If your looking for a good used simple round baler. Look for a Gehl 1310?OMC 590. They make a 600-800 pound bale depending on the moisture. Can bale even wet crops for silage bale and also do corn fodder. Can't get much simpler then the drum balers. Also the soft center bales can be baled a bit damper then the soild centers. They do breath in the field and more palatabe and easier for cattle to eat. I have used one for many yrs and have baled atlest 25,000 if not 30,000 through ours. The plus is on level ground a 50 hp tractor runs them just fine. I use our 730 diesel case any more. Just a tad over idle it works great.
Bob


----------



## haypoint (Oct 4, 2006)

Jes go with 2 wheel drive and carry a couple chains and a pair of oak 4x4s about 6 feet long. Every time you get stuck, use those chains to lash the 4 x 4 across the face of the tire. Then the tractor can "climb" out of the mud and onto the 4 x4s. Then unlash them, shake the mud off the chains, scrape the mud off the 4 x 4s and continue on your way. Be aware that the front of the tractor can lift up, sometimes flipping the tractor, pinning you under it. But if it is that muddy, it might just shove you into the mud, until help arrives.
Also, when you get almost hooked to a wagon or implement and the rear tires are spinning, you can use those 4 x 4s to pry against the front of the tractor, to get it to back that tiny bit that you need. You may need both 4 x 4s, one to pry and one to brace the pry 4 x4 , while you run back and get the pin in the wagon tounge. 

Yes, I'm kidding. I live on clay soil in an area that has snow 6 months of the year and I hate being stuck.


----------



## sammyd (Mar 11, 2007)

no farming ever got done before 4wd tractors showed up.


----------



## Madsaw (Feb 26, 2008)

sammyd said:


> no farming ever got done before 4wd tractors showed up.

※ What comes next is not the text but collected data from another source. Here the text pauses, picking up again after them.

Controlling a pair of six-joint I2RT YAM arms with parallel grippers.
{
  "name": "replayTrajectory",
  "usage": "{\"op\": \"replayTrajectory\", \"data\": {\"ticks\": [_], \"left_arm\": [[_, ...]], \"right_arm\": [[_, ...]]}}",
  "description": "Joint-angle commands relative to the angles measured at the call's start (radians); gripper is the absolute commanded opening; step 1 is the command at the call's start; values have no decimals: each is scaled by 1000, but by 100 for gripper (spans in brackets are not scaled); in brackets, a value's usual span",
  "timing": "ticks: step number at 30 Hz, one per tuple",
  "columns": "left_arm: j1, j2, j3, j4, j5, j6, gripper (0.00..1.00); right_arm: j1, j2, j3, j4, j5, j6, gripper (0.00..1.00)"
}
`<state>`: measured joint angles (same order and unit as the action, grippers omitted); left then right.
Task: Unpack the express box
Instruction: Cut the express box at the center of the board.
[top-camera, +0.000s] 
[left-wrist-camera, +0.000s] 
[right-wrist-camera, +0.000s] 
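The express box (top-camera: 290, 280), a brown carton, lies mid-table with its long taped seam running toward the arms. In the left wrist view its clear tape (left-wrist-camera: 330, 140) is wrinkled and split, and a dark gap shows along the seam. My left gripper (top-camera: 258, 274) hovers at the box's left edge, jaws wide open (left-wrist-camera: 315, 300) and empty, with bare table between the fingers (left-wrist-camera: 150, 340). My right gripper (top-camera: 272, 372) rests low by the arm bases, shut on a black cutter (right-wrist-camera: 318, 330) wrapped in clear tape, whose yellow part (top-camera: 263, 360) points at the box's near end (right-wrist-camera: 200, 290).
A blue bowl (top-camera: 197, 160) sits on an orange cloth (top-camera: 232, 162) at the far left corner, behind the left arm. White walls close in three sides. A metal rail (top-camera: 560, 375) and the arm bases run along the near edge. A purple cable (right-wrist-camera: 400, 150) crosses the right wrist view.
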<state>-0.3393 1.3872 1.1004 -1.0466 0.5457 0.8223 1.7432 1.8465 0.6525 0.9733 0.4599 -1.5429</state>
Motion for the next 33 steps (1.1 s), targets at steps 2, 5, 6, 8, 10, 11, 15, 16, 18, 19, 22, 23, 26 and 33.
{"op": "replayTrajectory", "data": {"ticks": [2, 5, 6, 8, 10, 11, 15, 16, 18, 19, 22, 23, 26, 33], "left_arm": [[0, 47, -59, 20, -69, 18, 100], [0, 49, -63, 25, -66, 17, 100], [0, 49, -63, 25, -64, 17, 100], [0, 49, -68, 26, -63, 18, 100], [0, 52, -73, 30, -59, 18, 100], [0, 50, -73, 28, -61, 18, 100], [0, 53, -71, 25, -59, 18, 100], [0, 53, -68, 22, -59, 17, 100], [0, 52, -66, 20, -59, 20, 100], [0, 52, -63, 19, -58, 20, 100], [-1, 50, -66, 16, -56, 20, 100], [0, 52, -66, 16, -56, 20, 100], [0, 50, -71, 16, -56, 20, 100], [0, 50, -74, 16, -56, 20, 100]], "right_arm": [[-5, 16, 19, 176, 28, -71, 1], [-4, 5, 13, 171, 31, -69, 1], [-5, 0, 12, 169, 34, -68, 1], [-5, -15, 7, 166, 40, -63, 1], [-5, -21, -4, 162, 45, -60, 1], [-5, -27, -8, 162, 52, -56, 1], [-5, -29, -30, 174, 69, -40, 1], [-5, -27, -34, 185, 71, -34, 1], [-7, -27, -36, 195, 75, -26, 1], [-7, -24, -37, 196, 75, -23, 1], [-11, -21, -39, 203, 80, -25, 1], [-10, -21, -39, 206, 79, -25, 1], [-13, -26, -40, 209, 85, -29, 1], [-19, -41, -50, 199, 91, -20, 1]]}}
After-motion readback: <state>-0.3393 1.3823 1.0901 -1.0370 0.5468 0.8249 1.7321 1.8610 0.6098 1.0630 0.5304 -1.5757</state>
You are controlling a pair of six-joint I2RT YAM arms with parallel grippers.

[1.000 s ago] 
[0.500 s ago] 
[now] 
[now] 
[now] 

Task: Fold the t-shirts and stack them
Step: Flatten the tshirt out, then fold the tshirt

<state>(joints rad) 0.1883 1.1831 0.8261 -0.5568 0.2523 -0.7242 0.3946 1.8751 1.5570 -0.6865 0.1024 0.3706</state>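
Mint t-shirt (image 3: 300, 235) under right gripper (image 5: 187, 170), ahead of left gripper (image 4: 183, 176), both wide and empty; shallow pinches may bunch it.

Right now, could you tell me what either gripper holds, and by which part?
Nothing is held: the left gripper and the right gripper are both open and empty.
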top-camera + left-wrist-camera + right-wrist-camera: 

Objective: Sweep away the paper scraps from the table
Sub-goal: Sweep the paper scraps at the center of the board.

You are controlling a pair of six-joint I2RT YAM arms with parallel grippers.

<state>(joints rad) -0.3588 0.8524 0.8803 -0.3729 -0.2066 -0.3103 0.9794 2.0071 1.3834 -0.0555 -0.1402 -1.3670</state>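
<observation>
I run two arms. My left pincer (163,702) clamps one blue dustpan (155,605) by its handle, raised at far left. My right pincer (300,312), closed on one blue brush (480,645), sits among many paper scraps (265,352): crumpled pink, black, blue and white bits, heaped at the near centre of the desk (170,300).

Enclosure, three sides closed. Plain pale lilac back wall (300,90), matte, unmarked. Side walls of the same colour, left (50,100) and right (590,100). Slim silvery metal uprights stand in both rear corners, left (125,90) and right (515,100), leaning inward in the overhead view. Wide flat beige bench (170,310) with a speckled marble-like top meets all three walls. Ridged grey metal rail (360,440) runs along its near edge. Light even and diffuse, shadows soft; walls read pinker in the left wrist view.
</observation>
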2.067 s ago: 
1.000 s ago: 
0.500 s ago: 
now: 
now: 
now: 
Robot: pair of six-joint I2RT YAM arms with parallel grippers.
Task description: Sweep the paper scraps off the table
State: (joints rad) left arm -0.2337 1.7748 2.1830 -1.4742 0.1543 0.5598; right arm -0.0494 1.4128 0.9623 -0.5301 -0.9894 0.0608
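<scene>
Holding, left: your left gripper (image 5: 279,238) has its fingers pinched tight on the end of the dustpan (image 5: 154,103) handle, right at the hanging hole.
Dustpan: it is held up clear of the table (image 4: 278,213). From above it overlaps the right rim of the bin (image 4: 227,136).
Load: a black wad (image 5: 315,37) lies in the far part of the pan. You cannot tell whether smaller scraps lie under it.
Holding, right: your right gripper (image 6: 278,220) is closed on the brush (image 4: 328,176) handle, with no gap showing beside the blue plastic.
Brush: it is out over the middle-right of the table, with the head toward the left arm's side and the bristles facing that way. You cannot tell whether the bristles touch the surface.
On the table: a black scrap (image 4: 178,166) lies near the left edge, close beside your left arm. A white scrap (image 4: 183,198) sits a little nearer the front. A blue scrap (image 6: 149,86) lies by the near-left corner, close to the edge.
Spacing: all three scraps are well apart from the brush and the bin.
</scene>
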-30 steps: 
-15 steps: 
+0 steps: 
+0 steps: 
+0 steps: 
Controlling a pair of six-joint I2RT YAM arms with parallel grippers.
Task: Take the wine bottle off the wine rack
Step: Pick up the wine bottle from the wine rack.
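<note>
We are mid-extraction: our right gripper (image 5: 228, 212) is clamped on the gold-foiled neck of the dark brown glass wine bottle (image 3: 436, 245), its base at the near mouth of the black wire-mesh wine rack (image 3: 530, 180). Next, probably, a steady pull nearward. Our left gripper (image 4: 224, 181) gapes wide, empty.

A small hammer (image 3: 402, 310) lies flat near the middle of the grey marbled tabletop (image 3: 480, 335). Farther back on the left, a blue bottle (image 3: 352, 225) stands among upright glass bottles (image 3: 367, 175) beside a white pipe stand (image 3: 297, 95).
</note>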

Sammy don't you know most folks are not used to running chains on their tractors 9 months out of the year like us from wisconsin. Not many place other then wisconsin will you find a farmer that will wear out a set of good tractor chains in a years time. LOL
I know what you mean though. The conveince of FWA is great though. Also a thing to consider too is maintence on FWA. I never been around one or worked on one. But considering more moving parts means more $$$$ to fix if it breaks. Plus it will also put more strain on the transmission when being used too.
Bob


----------



## springvalley (Jun 23, 2009)

sammyd said:


> no farming ever got done before 4wd tractors showed up.


I`m with Sam, I don`t have a FWA tractor, and I have gotten stuck from time to time. But I would have gotten stuck anyway, fwa or not, when I get stuck, I get stuck. I try and plan ahead for the muddy weather that we have, and make sure I`m prepared for it. I can only remember one year when my Dad was still farming here that we had a set of chains on his 4020 JD, that is the tractor we used to haul manure everyday. We had so much snow that year that we need the chains for extra traction for hauling manure out to the field. Now your suppose to stock pile the manure to haul in the spring, so you didn`t have manure run off from the fields. I have over the years hauled much manure with a team of horses, snow and some mud, they don`t get stuck very easy. It has beeen my experience that if you have a vehicle that has four wheel drive, you sometimes do things that you would have other wise not been doing. > Thanks Marc


----------



## Maria (Apr 24, 2003)

My husband uses our front loader bucket to get our 2WD tractor unstuck. It's really something to see: the tractor hitching itself along by it's bucket.

I wish we had 4WD.


----------



## wildcat6 (Apr 5, 2011)

4wd for safety reasons.


----------



## sammyd (Mar 11, 2007)

been in mud so deep that the chopper and box were dragging along on their frames, tires were no where near the bottom of the rut. Had another tractor hooked to the chopper tractor with several chains and straps and ran on the road to help pull it along. Finally we went and rented a bigger 2wd to get the chopping done. Couldn't run the old narrow front John Deeres in the field at all unless we went backwards even then it was a gamble they'd get anywhere. 
Doesn't seem to get that wet for corn season anymore though.


----------